Nelle scorse ore un giudice del lavoro di Bologna ha di fatto sancito che la Betty Blue, l’azienda di Elisabetta Franchi, ha assunto una condotta “antisindacale”. Proviamo a spiegare meglio cosa è accaduto: già negli scorsi mesi la Filcams Cgil si era rivolta alla Giustizia perché nell’azienda già vi era uno stato di palpabile tensione. Il tutto sembra essere legato al ricorso allo straordinario obbligatorio dei dipendenti, senza preventivo accordo né con lo stesso dipendente né con le rappresentanze sindacali.
Per quello che ci è dato comprendere dalle carte e dalla pronuncia del giudice Chiara Zompi, la situazione è più o meno la seguente:
- l’azienda ricorreva allo straordinario non concordato*,
- i dipendenti rifiutavano (?),
- l’azienda inviava formali contestazioni disciplinari,
- i dipendenti proclamano nel novembre 2021 uno sciopero (legittimo, lo dice anche il giudice),
- l’azienda continua a inviare contestazioni disciplinari.
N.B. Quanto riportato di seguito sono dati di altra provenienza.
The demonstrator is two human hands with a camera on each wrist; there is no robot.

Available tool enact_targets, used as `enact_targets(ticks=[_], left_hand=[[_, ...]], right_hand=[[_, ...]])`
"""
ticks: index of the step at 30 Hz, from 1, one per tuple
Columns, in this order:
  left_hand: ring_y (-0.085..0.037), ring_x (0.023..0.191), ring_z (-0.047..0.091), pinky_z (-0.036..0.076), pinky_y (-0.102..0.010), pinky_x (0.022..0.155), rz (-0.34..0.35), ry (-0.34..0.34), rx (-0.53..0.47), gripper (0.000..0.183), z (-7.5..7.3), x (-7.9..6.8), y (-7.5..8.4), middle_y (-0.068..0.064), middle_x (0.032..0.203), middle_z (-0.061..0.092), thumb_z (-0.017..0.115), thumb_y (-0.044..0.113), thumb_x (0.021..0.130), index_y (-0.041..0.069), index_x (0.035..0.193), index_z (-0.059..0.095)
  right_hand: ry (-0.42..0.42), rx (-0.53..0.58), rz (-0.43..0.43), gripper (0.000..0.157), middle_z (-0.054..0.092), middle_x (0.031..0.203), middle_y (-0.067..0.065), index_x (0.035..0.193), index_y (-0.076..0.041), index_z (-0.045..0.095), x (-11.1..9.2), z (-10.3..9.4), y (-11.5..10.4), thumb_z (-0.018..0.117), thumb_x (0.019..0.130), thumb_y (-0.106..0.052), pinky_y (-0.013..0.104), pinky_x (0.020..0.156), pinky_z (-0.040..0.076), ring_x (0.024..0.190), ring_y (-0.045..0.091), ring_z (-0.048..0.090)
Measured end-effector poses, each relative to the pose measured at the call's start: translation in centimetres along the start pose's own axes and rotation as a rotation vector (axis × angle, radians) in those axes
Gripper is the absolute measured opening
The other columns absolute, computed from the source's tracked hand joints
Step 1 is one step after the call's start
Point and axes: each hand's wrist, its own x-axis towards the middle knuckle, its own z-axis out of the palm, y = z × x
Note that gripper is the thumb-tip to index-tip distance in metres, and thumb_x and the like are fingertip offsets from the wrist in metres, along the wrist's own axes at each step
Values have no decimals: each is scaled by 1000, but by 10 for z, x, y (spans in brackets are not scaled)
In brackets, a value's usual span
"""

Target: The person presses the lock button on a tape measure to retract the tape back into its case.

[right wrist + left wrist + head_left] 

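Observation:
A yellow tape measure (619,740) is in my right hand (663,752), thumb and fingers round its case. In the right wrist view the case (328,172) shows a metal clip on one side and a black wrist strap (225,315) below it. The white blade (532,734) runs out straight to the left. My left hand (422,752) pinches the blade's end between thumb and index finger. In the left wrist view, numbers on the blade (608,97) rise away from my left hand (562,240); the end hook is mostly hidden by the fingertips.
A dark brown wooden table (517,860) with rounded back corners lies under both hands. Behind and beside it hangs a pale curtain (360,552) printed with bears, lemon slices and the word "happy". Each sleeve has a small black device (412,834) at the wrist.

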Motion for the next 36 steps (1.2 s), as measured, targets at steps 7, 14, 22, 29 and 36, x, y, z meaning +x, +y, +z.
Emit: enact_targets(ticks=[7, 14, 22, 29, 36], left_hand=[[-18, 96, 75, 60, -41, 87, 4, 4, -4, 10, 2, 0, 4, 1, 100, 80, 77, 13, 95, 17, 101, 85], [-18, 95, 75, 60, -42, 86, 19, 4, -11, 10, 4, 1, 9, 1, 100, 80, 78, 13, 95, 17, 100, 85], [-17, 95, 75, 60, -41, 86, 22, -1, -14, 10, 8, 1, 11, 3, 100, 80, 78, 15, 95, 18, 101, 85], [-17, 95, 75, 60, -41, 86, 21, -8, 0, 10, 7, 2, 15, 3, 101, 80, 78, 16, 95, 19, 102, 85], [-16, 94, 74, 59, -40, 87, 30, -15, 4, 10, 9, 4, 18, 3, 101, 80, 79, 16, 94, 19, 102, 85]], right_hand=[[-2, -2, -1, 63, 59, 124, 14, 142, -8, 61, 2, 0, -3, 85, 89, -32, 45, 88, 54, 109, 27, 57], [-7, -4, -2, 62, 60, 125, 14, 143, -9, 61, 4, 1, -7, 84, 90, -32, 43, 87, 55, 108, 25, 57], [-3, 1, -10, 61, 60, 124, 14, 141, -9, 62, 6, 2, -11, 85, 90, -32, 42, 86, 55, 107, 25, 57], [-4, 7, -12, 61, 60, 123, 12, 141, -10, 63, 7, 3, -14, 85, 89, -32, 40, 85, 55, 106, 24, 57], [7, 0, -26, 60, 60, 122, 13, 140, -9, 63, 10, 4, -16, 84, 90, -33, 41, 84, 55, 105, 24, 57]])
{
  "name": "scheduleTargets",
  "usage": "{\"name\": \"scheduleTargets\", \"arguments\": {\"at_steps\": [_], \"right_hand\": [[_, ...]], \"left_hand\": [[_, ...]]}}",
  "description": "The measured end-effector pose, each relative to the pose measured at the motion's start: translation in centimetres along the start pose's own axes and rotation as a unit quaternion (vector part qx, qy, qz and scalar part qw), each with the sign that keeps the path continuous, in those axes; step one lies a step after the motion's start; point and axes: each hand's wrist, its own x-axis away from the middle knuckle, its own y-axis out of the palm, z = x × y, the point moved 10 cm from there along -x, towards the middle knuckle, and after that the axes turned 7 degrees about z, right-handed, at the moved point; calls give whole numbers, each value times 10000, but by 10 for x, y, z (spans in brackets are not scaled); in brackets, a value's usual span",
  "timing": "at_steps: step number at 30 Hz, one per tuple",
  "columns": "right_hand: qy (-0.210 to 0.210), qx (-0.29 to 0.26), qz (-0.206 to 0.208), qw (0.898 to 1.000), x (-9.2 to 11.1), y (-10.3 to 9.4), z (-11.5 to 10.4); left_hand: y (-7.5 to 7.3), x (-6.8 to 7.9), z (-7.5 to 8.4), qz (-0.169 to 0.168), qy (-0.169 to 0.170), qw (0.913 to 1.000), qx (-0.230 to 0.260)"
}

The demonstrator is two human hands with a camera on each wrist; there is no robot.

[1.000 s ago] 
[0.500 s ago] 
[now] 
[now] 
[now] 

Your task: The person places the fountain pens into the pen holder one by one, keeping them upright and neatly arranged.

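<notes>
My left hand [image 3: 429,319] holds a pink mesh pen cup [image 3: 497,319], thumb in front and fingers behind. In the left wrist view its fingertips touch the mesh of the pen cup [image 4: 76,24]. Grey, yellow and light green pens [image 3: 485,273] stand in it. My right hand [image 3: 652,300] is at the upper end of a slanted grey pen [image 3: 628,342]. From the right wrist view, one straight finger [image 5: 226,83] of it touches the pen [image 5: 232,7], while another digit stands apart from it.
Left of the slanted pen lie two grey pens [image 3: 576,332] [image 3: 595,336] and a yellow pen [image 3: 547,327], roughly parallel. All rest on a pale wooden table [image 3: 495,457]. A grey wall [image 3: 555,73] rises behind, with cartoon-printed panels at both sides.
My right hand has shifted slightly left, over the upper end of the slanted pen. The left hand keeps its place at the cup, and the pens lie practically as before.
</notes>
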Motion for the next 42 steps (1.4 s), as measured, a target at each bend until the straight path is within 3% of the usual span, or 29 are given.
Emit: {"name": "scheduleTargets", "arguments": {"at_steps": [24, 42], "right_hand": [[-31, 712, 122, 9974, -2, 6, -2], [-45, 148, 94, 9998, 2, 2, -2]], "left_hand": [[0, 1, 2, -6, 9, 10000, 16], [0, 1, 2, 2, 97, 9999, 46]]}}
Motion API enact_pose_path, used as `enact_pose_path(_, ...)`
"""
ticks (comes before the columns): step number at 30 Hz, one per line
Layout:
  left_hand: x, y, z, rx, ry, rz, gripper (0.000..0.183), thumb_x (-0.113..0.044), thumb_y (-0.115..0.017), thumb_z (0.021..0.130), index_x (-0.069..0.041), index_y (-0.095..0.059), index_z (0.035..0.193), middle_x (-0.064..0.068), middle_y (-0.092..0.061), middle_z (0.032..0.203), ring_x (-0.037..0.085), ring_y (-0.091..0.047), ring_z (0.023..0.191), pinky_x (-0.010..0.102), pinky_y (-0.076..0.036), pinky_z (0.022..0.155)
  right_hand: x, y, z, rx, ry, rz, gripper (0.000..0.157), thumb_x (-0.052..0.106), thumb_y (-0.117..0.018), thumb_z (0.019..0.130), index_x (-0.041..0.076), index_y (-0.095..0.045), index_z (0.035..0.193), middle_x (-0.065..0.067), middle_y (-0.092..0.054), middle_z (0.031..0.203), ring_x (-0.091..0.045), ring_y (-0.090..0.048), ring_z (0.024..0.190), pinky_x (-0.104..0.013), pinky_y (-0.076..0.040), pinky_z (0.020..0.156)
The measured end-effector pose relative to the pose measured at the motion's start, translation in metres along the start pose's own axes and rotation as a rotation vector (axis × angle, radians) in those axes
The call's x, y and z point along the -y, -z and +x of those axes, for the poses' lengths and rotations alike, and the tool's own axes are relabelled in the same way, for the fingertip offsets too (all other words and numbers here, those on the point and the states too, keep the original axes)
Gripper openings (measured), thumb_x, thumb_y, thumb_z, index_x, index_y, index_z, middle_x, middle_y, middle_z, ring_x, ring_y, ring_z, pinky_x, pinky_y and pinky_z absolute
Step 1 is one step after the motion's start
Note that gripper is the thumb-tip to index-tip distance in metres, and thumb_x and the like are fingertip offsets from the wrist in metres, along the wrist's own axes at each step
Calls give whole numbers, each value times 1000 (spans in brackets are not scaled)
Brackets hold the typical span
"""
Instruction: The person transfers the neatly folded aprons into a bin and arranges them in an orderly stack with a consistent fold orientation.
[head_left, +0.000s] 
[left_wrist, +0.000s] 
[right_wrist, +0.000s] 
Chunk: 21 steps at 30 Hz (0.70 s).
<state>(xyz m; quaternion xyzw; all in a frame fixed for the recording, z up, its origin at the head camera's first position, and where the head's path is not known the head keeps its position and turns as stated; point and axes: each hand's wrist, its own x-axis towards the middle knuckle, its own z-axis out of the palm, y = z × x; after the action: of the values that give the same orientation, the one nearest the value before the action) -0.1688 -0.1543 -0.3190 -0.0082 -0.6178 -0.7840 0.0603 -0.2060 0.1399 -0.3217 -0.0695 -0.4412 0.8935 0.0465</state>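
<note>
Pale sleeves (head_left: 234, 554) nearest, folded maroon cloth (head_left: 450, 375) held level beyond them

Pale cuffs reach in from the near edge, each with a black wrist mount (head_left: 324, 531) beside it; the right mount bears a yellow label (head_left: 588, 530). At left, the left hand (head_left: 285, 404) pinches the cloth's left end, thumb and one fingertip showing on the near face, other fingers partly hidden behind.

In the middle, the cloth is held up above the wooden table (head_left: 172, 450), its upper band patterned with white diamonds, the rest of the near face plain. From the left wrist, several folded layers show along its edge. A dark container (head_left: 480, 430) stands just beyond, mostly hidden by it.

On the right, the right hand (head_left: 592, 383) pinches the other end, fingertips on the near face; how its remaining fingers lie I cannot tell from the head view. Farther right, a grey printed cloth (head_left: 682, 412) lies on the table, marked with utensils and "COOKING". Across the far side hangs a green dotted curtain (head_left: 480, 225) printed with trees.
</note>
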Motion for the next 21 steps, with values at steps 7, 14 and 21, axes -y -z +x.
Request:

Questo ultimo punto, stando a quanto ha stabilito il giudice, rappresenta “di per sé comportamento intimidatorio ed evidentemente finalizzato a scoraggiare l’adesione dei dipendenti allo sciopero dello straordinario”.
Tutto questo accadeva prima che PwC Italy e Il Foglio ospitassero l’intervento dell’imprenditrice Elisabetta Franchi.
Quindi, ricapitolando: nella Betty Blue, a prescindere da chi ha ragione e chi ha torto, non si respirava una bella aria già da qualche mese. E il fulcro del problema, quello che emerge indiscutibilmente dalle carte, è legato a come la Betty Blue disponesse del tempo dei suoi dipendenti.
Fa sorridere quindi rileggere oggi le parole di Elisabetta Franchi, quelle sul lavoro H24 e sulla necessità di assumere personale femminile già sposato, figliato ed eventualmente divorziato. Fa sorridere (amaramente) perché non si tratta solo di una serie di frasi fuori tempo, luogo, contesto e buon senso che poi sarebbe stato il pubblico ad avere frainteso (come nel più classico dei casi virali). Sembrerebbe, invece, quasi più un filotto di frasi piccate rispetto a quanto accaduto in queste ore e in questi mesi a casa sua.
Sicuramente, questa notizia dovrebbe creare più di qualche imbarazzo a quanti, specialmente su LinkedIn, nel tentativo di distinguersi – o peggio di giustificare l’ingiustificabile – hanno cercato di “trovare altre chiavi di lettura” (per usare un eufemismo carino) alle parole di Elisabetta Franchi.
Ma, ancor di più, dovrebbe crearli a chi ha deciso che Elisabetta Franchi in questo momento – e questo a prescindere dalla caratura della persona – potesse essere speaker e portare una testimonianza di valore e “illuminata” su come fare impresa in Italia.
Non vogliamo sostituirci a chi ha sicuramente fatto le sue valutazioni nel pieno rispetto delle proprie convinzioni. Ma sarebbe ipocrita non sottolineare che, in un mondo in cui questo tipo di eventi proliferano senza interruzioni, spesso gli organizzatori ritengono che a rendere virtuoso un imprenditore sia il blasone o il fatturato. O, più semplicemente (e maliziosamente), tendono inconsapevolmente ad invitare a parlare chi conviene per i più disparati motivi (anche di visibilità).
In un Paese alla perenne ricerca di eroi come l’Italia, ma che come l’Italia poi diventa grottesco perché a tutti questi eroi non corrispondono tutte queste imprese eroiche (nei numeri, e quelli dell’occupazione lo dimostrano), rischiamo poi, per disattenzione o tornaconto, che una imprenditrice la cui azienda è in Tribunale per condotte antisindacali (confermate in parte dalla pronuncia di ieri) sia ritenuta atta a spiegare a una platea come si fa impresa in Italia con la sua testimonianza.
Nel 2021 Elisabetta Franchi riceveva il premio EY (destinato alle aziende sopra ai 25 milioni di fatturato) come imprenditrice dell’anno, e nel ringraziare usava queste parole:
“Questo traguardo conferma come la moda Made in Italy, combinata con una visione internazionale in ottica etica e sostenibile, rappresentino valori chiave del nostro brand”.
* per dovere di cronaca, è necessario anche sottolineare che stando al giudice non si ravvedono comportamenti antisindacali nelle richieste di straordinario non concordato entro le 250 ore annue.